内藤正典 著、ミシマ社、1,600円+税
イスラムへの偏見をなくそうという強い意志を感じる好著。中高生でも読めるよう書かれた平易な語り口が著者の現実的な危機意識に重なるように響いてくる。そういえばこの夏も、仏ニースの海岸で、イスラム女性がブルキニと呼ばれる水着を強制的に脱がされたという事件が話題になったが、こうしたイスラムへの「敵意」は、2001年9・11のテロをきっかけに急速に強まったという。以後、アメリカの仕掛けたイラク戦争をはじめ、長期化する中東の内戦や難民の爆発的増大、世界規模でのテロリズムの危機など「イスラム」の問題を避けて通ることはできない。

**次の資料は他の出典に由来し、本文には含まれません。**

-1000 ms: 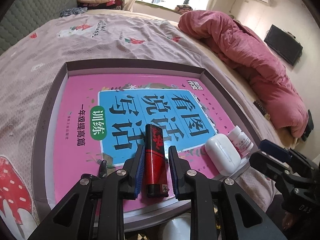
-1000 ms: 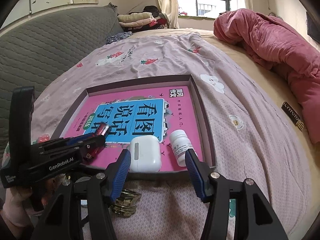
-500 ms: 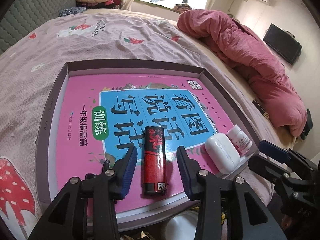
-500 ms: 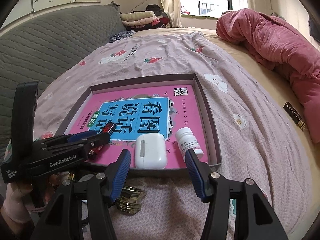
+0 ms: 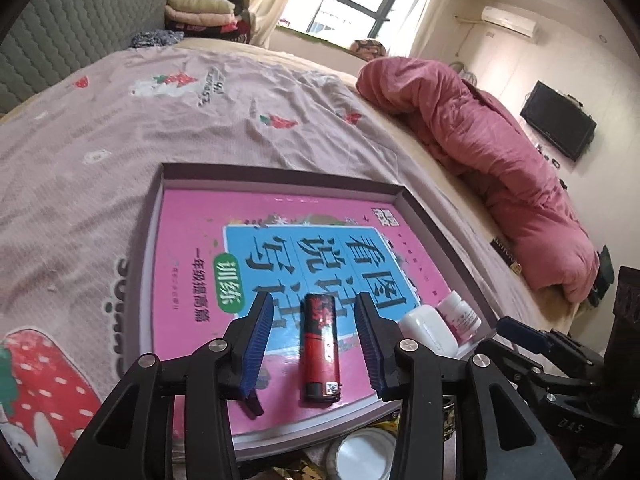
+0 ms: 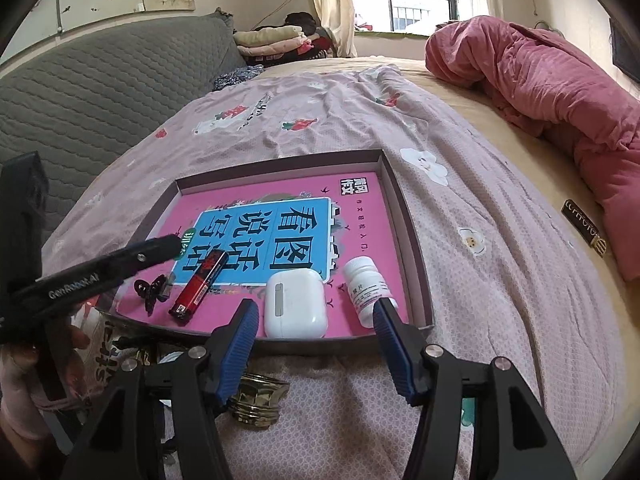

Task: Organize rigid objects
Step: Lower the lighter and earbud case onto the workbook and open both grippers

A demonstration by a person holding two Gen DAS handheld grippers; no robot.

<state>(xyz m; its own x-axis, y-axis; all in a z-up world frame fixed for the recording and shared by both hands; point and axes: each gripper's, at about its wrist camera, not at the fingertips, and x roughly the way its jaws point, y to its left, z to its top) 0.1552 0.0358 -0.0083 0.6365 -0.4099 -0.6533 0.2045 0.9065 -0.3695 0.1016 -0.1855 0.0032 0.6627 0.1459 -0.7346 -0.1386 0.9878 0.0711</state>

事態がここまで悪化したその根底にはイスラムへの無知があるというのが著者の見解である。イスラム文化はたしかに欧米とは異なる価値観をもつが共存できないものではまったくない、むしろ、というふうに語られるイスラムの本質論や実際のイスラム教徒たちの肖像は、われわれ日本人の固定観念を払拭して余りあるし、なにより人間味にあふれ、感動的ですらあると思う。